:: Problem statement ::
What is needed is an exact retyping of each entry, pictures excluded.

:: Data records ::
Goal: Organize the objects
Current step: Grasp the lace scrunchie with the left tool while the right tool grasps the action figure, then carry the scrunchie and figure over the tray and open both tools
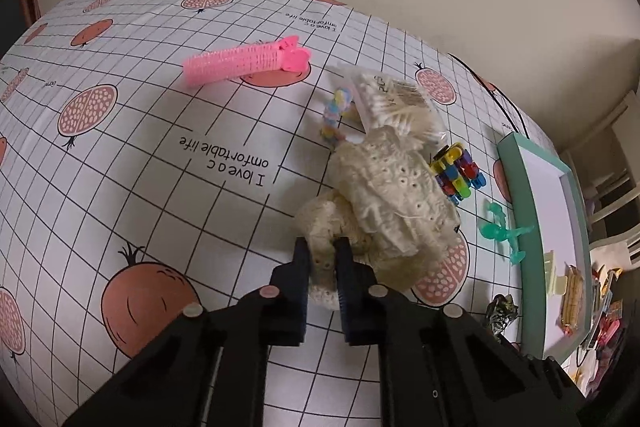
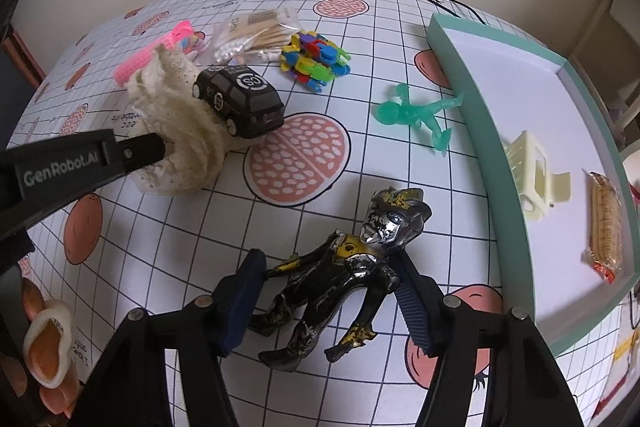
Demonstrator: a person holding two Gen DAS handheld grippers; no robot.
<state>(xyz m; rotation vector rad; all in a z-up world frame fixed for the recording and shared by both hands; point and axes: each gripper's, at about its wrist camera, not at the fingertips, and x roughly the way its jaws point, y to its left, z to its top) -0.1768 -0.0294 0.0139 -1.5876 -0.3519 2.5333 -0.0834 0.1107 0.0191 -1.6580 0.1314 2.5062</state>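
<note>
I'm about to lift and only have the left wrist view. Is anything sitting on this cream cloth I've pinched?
Observer: Yes. A black toy car lies partly on the cream cloth, on the side away from the left gripper.
Operator: Where's the right gripper?
Observer: The right gripper straddles the black-and-gold figure lying on the table, jaws open on either side of it.
</note>
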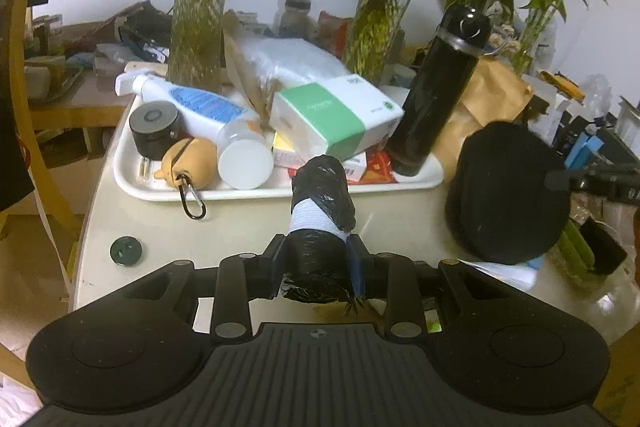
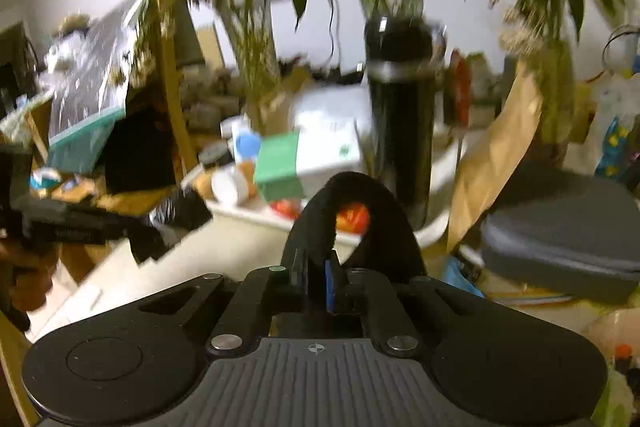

:: Answer to the exercise ::
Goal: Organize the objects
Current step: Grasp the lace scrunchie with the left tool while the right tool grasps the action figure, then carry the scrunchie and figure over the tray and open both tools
Demonstrator: a person holding two Gen DAS handheld grippers; no robot.
<state>(xyz m; rotation vector rad; all in a z-up world frame fixed for the recording and shared by both hands; point and axes: each gripper's, at about its wrist camera, not at the fingertips, and x roughly the way its jaws point, y to its left, z to its top) -0.1768 -0.0294 0.0139 -1.5876 -0.3519 2.5333 -0.0834 0.1107 0.0191 -1.6580 0.1314 2.5062</state>
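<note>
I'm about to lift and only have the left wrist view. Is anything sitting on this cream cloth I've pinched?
Observer: Yes. A black toy car lies partly on the cream cloth, on the side away from the left gripper.
Operator: Where's the right gripper?
Observer: The right gripper straddles the black-and-gold figure lying on the table, jaws open on either side of it.
</note>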

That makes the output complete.